> _Task description_
Your task is to work out how many lines in the data that follows hold "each" and to state that number alone.

> _Supplied material_
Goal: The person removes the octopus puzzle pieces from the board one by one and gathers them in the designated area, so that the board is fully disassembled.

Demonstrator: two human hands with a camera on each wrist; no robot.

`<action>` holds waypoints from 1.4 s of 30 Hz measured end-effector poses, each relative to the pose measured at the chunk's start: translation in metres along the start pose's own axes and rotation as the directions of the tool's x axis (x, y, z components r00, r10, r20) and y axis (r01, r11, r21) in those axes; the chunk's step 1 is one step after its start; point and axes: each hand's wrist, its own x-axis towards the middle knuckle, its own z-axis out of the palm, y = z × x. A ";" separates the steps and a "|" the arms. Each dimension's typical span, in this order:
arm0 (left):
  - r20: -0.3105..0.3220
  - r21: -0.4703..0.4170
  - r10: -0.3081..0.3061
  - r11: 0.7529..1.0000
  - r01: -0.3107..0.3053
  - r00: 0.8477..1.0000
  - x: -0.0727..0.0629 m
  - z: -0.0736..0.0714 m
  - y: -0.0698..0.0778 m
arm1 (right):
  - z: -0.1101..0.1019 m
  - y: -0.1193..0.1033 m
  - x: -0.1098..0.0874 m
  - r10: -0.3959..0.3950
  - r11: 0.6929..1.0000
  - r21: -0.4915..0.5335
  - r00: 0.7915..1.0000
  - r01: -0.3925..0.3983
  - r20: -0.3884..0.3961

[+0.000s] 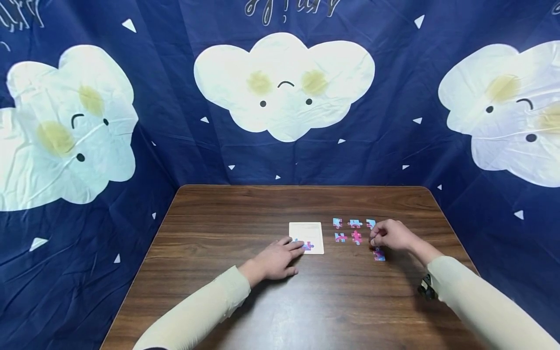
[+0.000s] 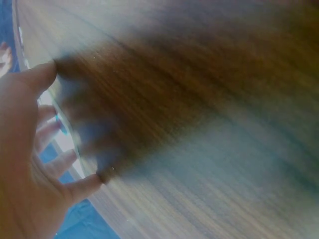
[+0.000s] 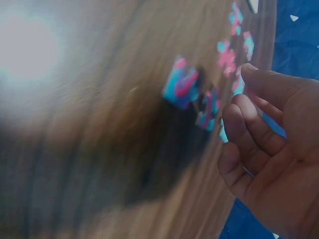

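Note:
My left hand (image 1: 276, 258) lies with fingers spread, its fingertips over the lower left of a white square board (image 1: 306, 229). Pink and blue jigsaw pieces (image 1: 309, 246) lie there, partly covered by those fingers. In the left wrist view the hand (image 2: 35, 144) has its thumb and fingers apart. My right hand (image 1: 391, 235) is bent over the right column of loose pieces. A gap shows between thumb and fingertips in the right wrist view, close to a jigsaw piece (image 3: 208, 109) on the table. Another jigsaw piece (image 1: 379, 254) lies just nearer to me.
Several more jigsaw pieces, among them a pink piece (image 1: 357, 237) and a blue-pink piece (image 1: 337, 223), lie in rows between the board and my right hand. Beneath everything is a brown wooden table (image 1: 227, 209). A dark blue cloth (image 1: 175, 141) with white clouds hangs around it.

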 end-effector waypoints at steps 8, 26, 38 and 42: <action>-0.001 0.015 -0.002 1.000 0.002 1.000 0.000 0.000 0.000 | -0.003 -0.027 0.022 -0.010 0.999 0.043 1.000 0.010 0.000; -0.004 0.004 -0.015 1.000 0.015 1.000 0.001 0.002 -0.002 | 0.019 -0.081 0.067 -0.132 0.988 0.082 0.991 0.132 0.001; -0.003 0.012 -0.019 1.000 0.019 1.000 -0.001 0.002 -0.003 | 0.049 -0.100 0.082 -0.116 0.982 0.163 0.989 0.101 0.090; 0.001 0.011 -0.017 1.000 0.017 1.000 -0.001 0.002 -0.003 | 0.058 -0.105 0.086 -0.167 0.982 0.109 0.981 0.156 0.102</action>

> _Solution_
2